Этот симпатичный и невообразимо немузыкальный и невежественный человек был одним из последних видных представителей того Аграма, который даже у господина Августа Шеноа[99]
смог научиться только тому, что надо быть хорошим хорватом, и ничему больше. Известно ли вам, господа, почему вообще все эти чехи, моравцы, лужицкие сербы и швабы стремились назвать себя великими хорватами? Из жалости к нам, в основном поэтому!Так о Фердинанде Паше Лубанском говорил в театральном кафе господин Крлежа, поэтому ничего удивительного, что ни он, ни его госпожа супруга на этих проводах не присутствовали.
А вот Руфь Танненбаум, представьте себе, присутствовала. Увидев, что она выходит из зала, Паша Лубански прокричал своим глубоким голосом, над глубиной которого он так долго и упорно работал, что этот его медвежий рев многим уже стал неприятен:
– О ты, ангел парящий над этим белым городом, до черной землицы тебе кланяюсь я, маленький червь трнавский[100]
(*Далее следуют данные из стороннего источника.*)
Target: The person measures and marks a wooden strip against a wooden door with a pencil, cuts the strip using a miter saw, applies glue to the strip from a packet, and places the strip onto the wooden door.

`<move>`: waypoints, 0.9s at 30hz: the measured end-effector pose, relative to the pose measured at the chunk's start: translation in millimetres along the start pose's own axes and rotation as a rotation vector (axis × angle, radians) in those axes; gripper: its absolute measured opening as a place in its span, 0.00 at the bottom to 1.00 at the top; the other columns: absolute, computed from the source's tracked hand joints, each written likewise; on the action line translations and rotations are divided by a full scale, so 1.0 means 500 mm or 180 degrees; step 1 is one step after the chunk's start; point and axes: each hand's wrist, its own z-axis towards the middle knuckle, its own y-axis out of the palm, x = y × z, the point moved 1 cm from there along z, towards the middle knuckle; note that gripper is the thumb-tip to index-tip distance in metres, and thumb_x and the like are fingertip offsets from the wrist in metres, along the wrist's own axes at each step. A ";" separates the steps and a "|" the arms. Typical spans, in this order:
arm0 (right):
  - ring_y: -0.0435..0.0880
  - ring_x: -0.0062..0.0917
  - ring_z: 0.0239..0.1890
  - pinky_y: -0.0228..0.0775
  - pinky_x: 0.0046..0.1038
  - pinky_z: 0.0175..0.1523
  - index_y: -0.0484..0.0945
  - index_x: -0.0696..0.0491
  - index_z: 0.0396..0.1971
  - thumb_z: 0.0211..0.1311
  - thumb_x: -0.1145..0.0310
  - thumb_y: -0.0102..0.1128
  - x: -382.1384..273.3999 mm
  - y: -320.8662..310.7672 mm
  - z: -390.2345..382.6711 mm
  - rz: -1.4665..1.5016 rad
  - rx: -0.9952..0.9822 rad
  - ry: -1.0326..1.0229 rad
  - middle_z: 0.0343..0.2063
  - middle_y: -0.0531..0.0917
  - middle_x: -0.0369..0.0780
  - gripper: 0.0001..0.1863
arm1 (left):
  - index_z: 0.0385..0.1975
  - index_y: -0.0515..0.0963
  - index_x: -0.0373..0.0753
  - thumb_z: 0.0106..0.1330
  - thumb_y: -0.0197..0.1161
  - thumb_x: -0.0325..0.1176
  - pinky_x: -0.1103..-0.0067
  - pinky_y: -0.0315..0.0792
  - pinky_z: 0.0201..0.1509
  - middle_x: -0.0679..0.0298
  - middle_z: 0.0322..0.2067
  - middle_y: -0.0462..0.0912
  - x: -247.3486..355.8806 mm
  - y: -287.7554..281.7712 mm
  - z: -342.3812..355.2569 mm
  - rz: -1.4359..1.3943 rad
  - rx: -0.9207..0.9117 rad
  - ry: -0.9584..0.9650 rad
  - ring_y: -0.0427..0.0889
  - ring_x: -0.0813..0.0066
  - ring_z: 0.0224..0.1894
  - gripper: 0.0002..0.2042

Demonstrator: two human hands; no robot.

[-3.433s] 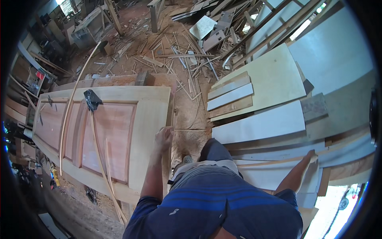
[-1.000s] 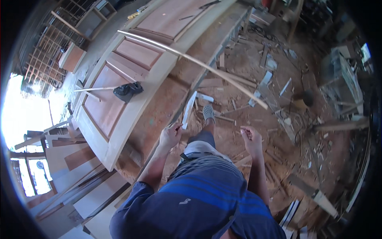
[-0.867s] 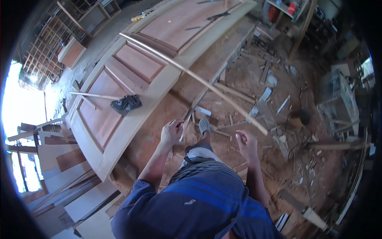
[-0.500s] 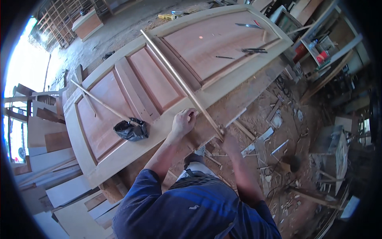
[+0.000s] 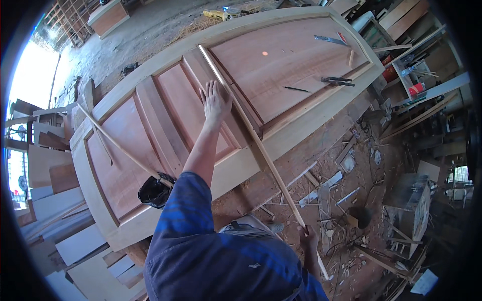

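Note:
A panelled wooden door [image 5: 125, 237] lies before me on a support. A long, narrow wooden strip [image 5: 276, 178] crosses it diagonally and extends past its near edge. My left hand [image 5: 217, 103] reaches over the door beside the strip, fingers stretched out; whether it touches the strip is unclear. My right hand [image 5: 307, 236] grips the strip near its lower end, low at the right. A black plastic bag [image 5: 150, 192] sits at the door's lower left with a thin stick [image 5: 123, 150] across it. A black pencil [image 5: 296, 89], dark pliers [image 5: 336, 81] and a metal blade [image 5: 329, 40] lie on the upper panel.
Stacked boards [image 5: 75, 246] stand at the left. Wood scraps and offcuts [image 5: 321, 190] litter the dirt floor at the right, beside a worn box-like stand [image 5: 406, 205]. A cluttered shelf [image 5: 416, 75] is at upper right. A yellow power tool [image 5: 216, 14] lies beyond the door.
I have turned from the stacked boards to face the door. My left hand has moved forward and opened; my right hand has taken hold of the long strip and drawn back toward me.

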 end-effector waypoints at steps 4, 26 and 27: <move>0.84 0.46 0.32 0.73 0.42 0.39 0.82 0.55 0.36 0.66 0.54 0.71 0.000 -0.004 0.036 -0.0049 0.0042 -0.0138 0.27 0.83 0.48 0.18 | 0.73 0.63 0.27 0.68 0.64 0.51 0.54 0.36 0.86 0.41 0.73 0.66 -0.013 0.041 0.067 0.0184 -0.0254 -0.0182 0.57 0.49 0.81 0.41; 0.85 0.38 0.28 0.74 0.40 0.37 0.86 0.55 0.35 0.64 0.45 0.73 0.007 -0.040 0.087 -0.0424 -0.0668 -0.0108 0.24 0.84 0.47 0.24 | 0.74 0.63 0.29 0.69 0.62 0.51 0.58 0.44 0.85 0.47 0.74 0.67 -0.011 0.080 0.108 0.0127 -0.0356 -0.0225 0.60 0.56 0.80 0.40; 0.85 0.37 0.29 0.75 0.40 0.38 0.86 0.54 0.37 0.64 0.46 0.73 -0.021 -0.059 0.110 -0.0565 -0.1130 0.0072 0.25 0.85 0.47 0.23 | 0.74 0.64 0.29 0.69 0.63 0.51 0.57 0.45 0.85 0.47 0.73 0.69 -0.021 0.076 0.108 0.0227 -0.0200 -0.0155 0.61 0.55 0.79 0.40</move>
!Но вместо того, чтобы поклониться, он схватил девочку, высоко поднял ее в воздух и воскликнул:
– Славлю тебя, милая Руфь, ты превзошла всех нас!
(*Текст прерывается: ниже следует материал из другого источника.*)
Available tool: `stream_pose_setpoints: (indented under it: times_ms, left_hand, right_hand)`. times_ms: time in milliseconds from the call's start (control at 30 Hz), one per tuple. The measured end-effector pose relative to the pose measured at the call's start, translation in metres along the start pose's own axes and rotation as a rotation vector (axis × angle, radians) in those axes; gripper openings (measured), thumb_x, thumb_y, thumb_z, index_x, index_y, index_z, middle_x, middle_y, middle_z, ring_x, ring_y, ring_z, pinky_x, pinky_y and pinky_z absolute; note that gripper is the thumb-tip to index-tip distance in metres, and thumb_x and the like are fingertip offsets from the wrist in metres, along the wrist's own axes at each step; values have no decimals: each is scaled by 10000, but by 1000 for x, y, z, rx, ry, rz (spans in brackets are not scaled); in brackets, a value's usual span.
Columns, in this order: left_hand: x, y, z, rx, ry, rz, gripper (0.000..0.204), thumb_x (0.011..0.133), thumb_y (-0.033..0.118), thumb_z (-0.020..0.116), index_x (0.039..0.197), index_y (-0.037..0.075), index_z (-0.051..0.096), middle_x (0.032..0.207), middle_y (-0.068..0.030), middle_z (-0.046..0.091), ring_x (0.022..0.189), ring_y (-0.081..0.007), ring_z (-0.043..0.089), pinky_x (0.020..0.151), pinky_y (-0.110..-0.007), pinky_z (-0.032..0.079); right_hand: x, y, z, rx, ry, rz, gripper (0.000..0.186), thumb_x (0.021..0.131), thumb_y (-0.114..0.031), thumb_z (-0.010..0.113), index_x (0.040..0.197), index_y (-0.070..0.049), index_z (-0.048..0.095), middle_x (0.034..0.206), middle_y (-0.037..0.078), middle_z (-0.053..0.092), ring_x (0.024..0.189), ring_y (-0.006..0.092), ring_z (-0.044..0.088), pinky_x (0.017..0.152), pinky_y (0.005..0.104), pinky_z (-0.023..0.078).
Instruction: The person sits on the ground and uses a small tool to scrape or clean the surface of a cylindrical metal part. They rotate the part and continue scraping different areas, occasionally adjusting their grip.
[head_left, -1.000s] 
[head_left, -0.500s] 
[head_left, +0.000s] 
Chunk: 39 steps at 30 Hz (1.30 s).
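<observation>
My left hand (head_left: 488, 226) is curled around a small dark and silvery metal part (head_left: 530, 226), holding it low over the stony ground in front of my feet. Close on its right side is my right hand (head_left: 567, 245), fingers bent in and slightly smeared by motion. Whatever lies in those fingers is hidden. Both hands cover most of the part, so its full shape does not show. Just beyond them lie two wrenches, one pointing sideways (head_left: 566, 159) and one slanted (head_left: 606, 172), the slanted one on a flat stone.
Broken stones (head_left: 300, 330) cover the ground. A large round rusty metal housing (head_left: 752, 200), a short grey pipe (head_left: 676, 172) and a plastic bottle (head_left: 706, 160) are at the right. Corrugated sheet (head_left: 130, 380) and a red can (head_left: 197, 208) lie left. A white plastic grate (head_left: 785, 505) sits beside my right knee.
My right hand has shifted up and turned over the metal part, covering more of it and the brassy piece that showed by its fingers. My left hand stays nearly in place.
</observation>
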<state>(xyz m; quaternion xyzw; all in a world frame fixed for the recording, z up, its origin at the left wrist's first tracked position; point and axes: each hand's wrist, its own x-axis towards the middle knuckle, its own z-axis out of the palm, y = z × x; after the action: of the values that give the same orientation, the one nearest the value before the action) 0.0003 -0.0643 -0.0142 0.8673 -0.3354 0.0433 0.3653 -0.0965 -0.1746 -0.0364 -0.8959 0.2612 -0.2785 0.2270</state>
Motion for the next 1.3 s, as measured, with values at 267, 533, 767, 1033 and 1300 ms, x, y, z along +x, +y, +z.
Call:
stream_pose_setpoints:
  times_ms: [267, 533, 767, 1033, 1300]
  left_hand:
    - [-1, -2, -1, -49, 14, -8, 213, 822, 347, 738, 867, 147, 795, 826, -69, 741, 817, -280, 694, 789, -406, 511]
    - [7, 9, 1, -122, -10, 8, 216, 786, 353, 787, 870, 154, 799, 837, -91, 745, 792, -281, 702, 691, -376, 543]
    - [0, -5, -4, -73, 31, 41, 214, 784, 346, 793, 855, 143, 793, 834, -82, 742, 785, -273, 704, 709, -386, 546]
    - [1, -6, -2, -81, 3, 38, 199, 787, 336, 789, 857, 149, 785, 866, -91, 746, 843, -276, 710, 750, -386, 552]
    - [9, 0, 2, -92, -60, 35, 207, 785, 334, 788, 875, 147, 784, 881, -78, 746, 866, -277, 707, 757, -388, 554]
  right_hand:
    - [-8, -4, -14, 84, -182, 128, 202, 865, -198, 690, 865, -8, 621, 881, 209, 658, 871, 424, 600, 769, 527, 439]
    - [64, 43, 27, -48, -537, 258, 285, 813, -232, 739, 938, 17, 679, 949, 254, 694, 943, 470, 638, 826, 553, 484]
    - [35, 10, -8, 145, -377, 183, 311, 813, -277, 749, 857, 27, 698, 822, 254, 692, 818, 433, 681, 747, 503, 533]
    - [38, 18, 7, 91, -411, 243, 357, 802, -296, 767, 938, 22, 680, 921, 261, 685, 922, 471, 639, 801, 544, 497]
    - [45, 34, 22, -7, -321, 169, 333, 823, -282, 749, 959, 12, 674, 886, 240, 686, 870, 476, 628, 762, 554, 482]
Паша Лубански был огромным мужчиной, два метра в высоту и примерно столько же в ширину и, должно быть, с Руфью Танненбаум на руках являл собой впечатляющую картину. Он обнимал ее колени, а она, выпрямившись, улыбалась ему с высоты своими огромными черными глазами. Лицо ее было совершенно спокойным, губы сомкнуты, как во сне, но глаза улыбались.
– Не выпускай ее из рук, – выкрикнул Бранко Микоци, – прошу тебя, не выпускай ее!
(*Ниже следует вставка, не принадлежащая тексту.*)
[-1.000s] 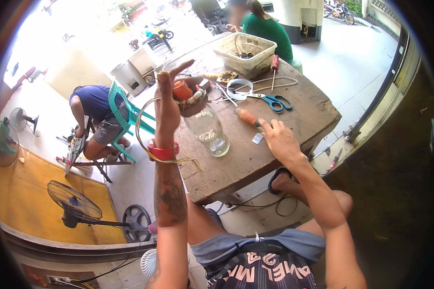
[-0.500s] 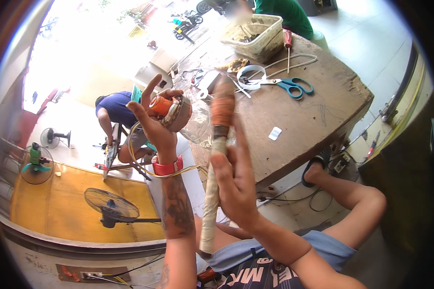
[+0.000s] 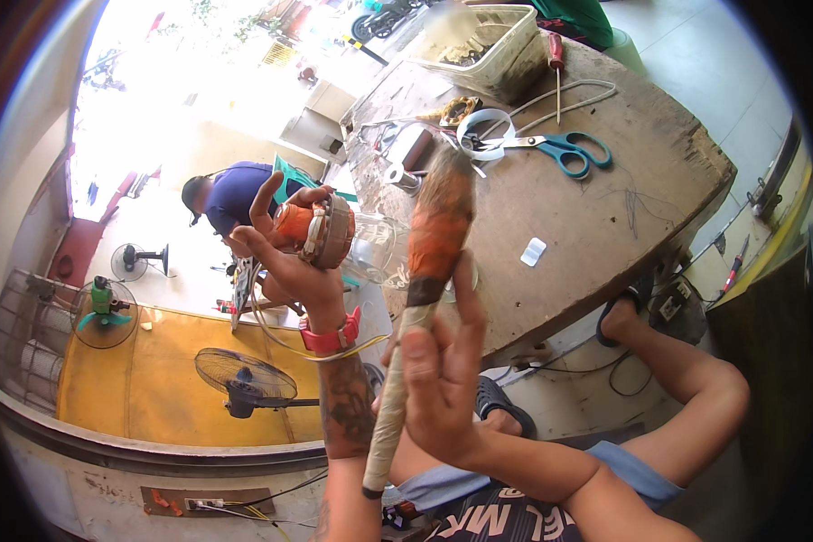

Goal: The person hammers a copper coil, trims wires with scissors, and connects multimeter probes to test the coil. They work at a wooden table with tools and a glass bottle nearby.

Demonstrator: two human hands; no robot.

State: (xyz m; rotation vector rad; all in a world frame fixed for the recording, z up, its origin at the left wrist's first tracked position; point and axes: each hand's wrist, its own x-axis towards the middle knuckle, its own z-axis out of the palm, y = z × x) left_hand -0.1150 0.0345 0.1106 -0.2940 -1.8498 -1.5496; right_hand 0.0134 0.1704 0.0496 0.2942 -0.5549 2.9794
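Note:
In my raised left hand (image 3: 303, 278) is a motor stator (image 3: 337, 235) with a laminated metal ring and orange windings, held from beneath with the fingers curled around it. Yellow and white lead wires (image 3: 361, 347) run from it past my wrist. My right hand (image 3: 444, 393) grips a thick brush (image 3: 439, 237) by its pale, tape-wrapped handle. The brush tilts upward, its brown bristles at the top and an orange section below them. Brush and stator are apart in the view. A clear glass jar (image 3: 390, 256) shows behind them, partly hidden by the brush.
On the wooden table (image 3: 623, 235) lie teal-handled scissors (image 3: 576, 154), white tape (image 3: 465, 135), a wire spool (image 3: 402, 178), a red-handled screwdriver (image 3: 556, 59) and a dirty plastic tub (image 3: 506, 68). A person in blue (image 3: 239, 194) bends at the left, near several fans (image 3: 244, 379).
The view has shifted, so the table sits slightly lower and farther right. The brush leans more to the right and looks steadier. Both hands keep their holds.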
И он держал ее в воздухе, а все переполненное фойе в мертвой тишине наслаждалось этой чудесной картиной. Боже, как велика была она в тот момент, и какая карьера, какая жизнь ждали ее в будущем! Нас постепенно поглощала обывательщина, наш театр никого не интересовал, наши пьесы были пустыми и плоскими, подобно проповедям, которые епископ произносит по понедельникам; было прекрасно известно, что после завершения карьер наших певцов и артистов от них ничего не останется, все их забудут, ибо для вечности мы были столь же важны, сколь важен шут какого-нибудь племени, обитающего в самой маленькой деревне Мадагаскара.
И тут, как чудо, описанное в религиозных книгах, среди нас появился этот ребенок.
Никто не был ей равен, ни одна загребская актриса, ни одна красавица, и все уже давно и хорошо это знали, хотя она еще не играла ни в одном действительно стоящем спектакле и никто даже не думал о том, какой она будет в роли шекспировской Джульетты или одной из хрупких раннеосенних русских дамочек. Она была чем-то другим, была ребенком, которого, как в наказание, будут помнить все, кто тогда видел ее в руках Паши Лубанского, сияющую и со смеющимися глазами.
Руфь Танненбаум они будут помнить, покуда живы.
– Господи Боже, – шепнул Микоци, – если бы ее видел Мештрович, он бы никого, кроме нее, не изображал.